=== EXERCISE INSTRUCTIONS ===
Your answer should be a single number: the count of lines in the listing that contain "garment".

=== DATA SEGMENT ===
■ ■ ■ ■ ■ ■ ■
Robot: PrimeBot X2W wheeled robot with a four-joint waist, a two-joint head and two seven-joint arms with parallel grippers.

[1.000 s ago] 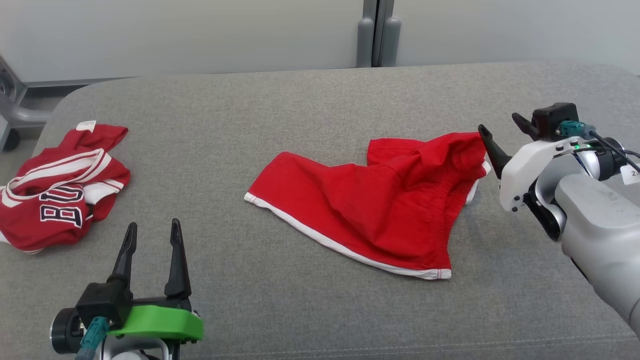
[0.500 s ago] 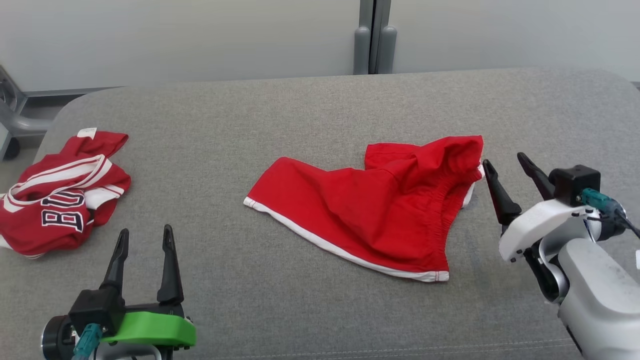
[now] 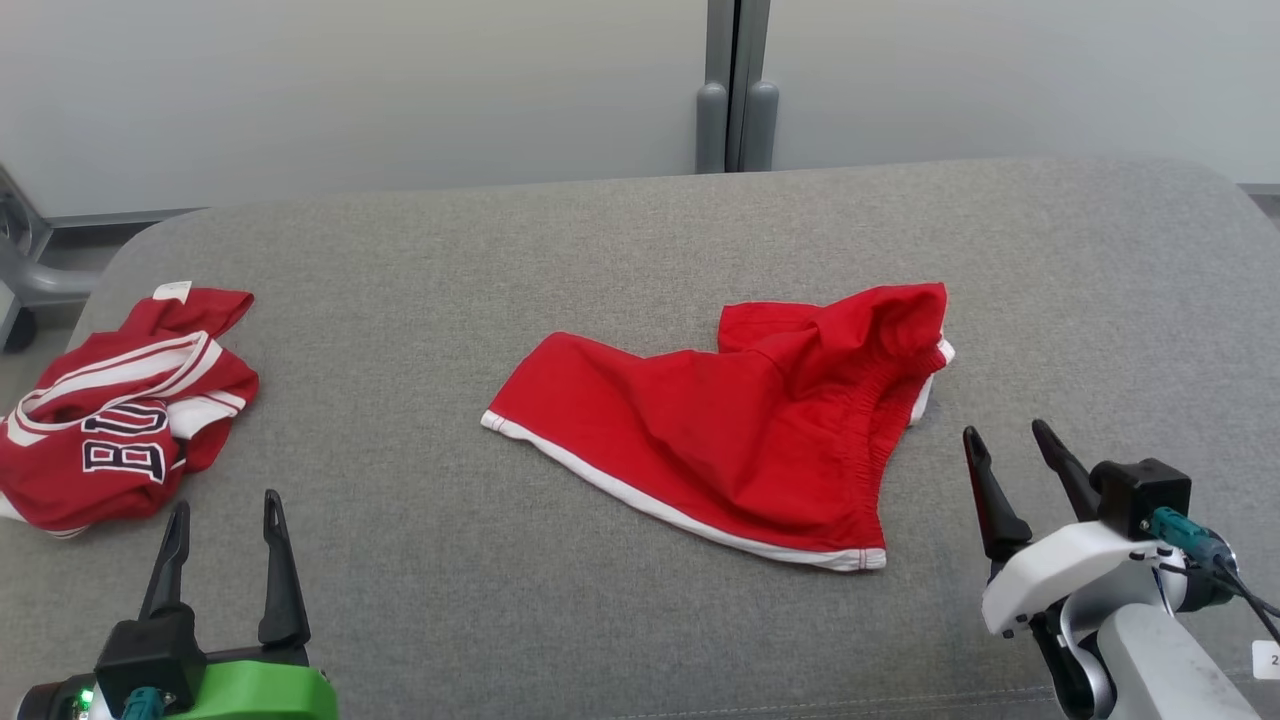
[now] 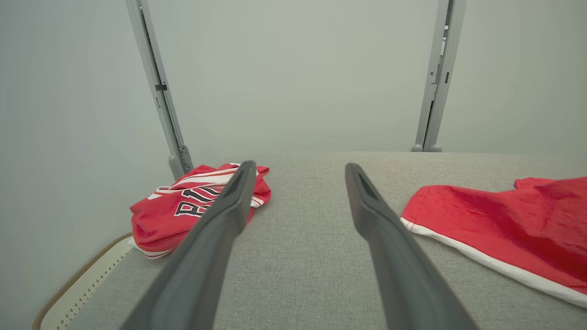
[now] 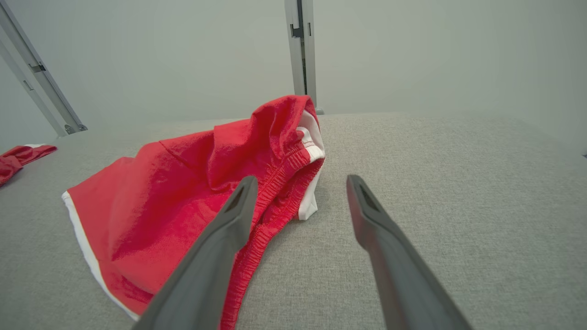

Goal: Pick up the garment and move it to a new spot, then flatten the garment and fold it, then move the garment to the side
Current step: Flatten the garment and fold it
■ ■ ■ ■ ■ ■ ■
=== RESULT BELOW ===
2